* REQUIRED WORK
Beginning at the line that includes "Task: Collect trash", return each line exactly through the end of the listing, and no line before it.

INPUT DATA section start

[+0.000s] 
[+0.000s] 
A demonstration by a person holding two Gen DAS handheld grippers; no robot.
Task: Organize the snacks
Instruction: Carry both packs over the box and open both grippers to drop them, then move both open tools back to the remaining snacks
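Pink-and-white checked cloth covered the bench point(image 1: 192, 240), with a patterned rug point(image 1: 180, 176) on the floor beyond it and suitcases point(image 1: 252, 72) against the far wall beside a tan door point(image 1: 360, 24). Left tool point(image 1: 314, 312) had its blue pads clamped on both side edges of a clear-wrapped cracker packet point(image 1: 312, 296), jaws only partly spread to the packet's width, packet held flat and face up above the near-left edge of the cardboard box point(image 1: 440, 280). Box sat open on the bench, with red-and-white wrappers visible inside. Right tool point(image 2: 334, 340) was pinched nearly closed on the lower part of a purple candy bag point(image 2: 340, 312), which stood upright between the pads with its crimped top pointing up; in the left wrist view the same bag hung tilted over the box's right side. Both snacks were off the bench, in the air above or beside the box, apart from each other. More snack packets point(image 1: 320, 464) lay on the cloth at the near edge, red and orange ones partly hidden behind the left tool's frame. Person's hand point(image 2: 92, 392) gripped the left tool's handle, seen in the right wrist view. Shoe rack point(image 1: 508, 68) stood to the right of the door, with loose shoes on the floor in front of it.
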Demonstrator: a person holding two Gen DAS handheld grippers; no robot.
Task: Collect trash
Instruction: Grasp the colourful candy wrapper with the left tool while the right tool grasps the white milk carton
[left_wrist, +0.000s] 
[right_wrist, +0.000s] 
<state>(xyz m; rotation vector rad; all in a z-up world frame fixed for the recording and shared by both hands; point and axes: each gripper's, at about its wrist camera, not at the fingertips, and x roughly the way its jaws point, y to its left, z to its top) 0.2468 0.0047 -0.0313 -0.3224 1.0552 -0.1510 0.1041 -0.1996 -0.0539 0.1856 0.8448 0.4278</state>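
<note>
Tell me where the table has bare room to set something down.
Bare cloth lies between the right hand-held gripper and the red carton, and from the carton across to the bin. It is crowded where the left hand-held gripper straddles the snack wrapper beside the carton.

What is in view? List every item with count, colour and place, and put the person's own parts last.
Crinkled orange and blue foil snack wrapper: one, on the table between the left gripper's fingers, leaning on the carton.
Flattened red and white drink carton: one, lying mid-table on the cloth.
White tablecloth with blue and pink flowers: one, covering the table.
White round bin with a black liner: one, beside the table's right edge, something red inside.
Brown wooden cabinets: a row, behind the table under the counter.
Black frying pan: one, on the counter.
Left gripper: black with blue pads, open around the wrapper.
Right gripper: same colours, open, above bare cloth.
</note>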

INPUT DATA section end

* ANSWER BELOW
Task: Collect trash
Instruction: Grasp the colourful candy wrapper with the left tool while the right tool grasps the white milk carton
[left_wrist, +0.000s] 
[right_wrist, +0.000s] 
<state>(xyz m; rotation vector rad; all in a z-up world frame fixed for the recording and shared by both hands; point and axes: each gripper's, at about its wrist camera, not at the fingertips, and x roughly the way its jaws point, y to its left, z to its top) 0.2468 0.0047 -0.0313 -0.3224 1.0552 -0.1510 0.1041 -0.1996 -0.0539 0.1856 0.8448 0.4278</state>
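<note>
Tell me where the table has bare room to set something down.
Bare cloth lies between the right hand-held gripper and the red carton, and from the carton across to the bin. It is crowded where the left hand-held gripper straddles the snack wrapper beside the carton.

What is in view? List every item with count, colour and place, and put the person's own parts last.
Crinkled orange and blue foil snack wrapper: one, on the table between the left gripper's fingers, leaning on the carton.
Flattened red and white drink carton: one, lying mid-table on the cloth.
White tablecloth with blue and pink flowers: one, covering the table.
White round bin with a black liner: one, beside the table's right edge, something red inside.
Brown wooden cabinets: a row, behind the table under the counter.
Black frying pan: one, on the counter.
Left gripper: black with blue pads, open around the wrapper.
Right gripper: same colours, open, above bare cloth.
</note>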

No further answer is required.